Information shown Start Marker

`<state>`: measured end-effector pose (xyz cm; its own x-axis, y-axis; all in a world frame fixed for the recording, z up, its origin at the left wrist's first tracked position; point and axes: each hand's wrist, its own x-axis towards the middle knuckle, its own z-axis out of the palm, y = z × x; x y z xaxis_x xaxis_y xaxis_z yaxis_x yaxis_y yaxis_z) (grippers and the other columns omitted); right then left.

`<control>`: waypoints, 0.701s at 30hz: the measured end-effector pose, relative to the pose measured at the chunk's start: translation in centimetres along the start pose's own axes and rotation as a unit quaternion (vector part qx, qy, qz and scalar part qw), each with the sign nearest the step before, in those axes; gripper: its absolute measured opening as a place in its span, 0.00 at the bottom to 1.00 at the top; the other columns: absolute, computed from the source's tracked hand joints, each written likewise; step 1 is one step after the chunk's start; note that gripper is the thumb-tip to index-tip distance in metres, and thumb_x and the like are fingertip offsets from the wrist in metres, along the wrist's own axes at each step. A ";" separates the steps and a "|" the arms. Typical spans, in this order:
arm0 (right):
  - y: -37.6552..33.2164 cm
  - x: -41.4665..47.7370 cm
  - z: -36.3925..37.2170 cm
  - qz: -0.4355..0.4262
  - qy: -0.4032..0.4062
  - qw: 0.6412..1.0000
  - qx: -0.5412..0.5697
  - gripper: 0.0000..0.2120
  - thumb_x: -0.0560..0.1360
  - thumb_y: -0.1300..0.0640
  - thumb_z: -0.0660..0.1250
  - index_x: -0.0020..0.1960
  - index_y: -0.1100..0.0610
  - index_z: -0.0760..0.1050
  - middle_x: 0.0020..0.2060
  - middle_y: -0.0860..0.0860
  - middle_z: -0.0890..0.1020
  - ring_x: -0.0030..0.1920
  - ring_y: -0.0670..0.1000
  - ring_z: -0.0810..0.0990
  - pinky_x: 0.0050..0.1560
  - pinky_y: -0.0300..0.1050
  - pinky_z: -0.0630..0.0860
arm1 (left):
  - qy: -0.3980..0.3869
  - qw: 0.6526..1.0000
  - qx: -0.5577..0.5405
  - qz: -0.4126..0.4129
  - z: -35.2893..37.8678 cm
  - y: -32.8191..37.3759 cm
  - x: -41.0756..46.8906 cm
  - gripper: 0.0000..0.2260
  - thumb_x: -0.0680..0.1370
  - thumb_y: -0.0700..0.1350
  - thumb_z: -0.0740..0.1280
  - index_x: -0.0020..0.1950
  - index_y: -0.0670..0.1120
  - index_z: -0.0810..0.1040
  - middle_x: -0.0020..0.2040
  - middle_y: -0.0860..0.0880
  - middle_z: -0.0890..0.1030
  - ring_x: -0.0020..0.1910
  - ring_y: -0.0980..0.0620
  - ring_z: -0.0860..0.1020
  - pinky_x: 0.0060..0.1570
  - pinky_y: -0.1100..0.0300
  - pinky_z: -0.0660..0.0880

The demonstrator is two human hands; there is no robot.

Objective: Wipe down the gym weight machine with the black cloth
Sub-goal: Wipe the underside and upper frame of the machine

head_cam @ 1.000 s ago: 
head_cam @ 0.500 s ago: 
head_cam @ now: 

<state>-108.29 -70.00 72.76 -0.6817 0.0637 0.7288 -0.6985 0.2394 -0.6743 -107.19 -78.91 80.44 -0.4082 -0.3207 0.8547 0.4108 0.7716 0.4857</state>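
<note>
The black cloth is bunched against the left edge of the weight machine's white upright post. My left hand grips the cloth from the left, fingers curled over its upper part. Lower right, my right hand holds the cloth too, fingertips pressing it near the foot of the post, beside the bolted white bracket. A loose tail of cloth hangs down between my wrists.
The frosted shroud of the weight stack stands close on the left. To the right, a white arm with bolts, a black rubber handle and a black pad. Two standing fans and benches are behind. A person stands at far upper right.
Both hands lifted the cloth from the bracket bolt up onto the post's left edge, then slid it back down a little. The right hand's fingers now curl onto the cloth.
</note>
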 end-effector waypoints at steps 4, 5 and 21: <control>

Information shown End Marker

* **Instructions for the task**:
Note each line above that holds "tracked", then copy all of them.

* **Worked solution**:
`<state>`: measured end-effector pose (xyz cm; its own x-axis, y-axis; all in a world frame fixed for the recording, z up, its origin at the left wrist's first tracked position; point and axes: each hand's wrist, its own x-axis towards the middle knuckle, its own z-axis out of the palm, y = z × x; x y z xaxis_x xaxis_y xaxis_z yaxis_x yaxis_y yaxis_z) (grippers and the other columns omitted); right then left.
`<control>`: waypoints, 0.701s at 30hz: the measured end-effector pose, relative to the pose measured at the chunk's start: translation in centimetres along the start pose's own axes and rotation as a unit quaternion (vector part qx, qy, qz and scalar part qw), each with the sign nearest the step before, in those axes; gripper: its absolute measured opening as a place in its span, 0.00 at the bottom to 1.00 at the top; the other columns: absolute, computed from the source's tracked hand joints, each written likewise; step 1 is one step after the chunk's start; note that gripper is the thumb-tip to index-tip distance in metres, and thumb_x and the like are fingertip offsets from the wrist in metres, along the wrist's own axes at each step. A ";" separates the steps and a "|" the arms. Typical spans, in this order:

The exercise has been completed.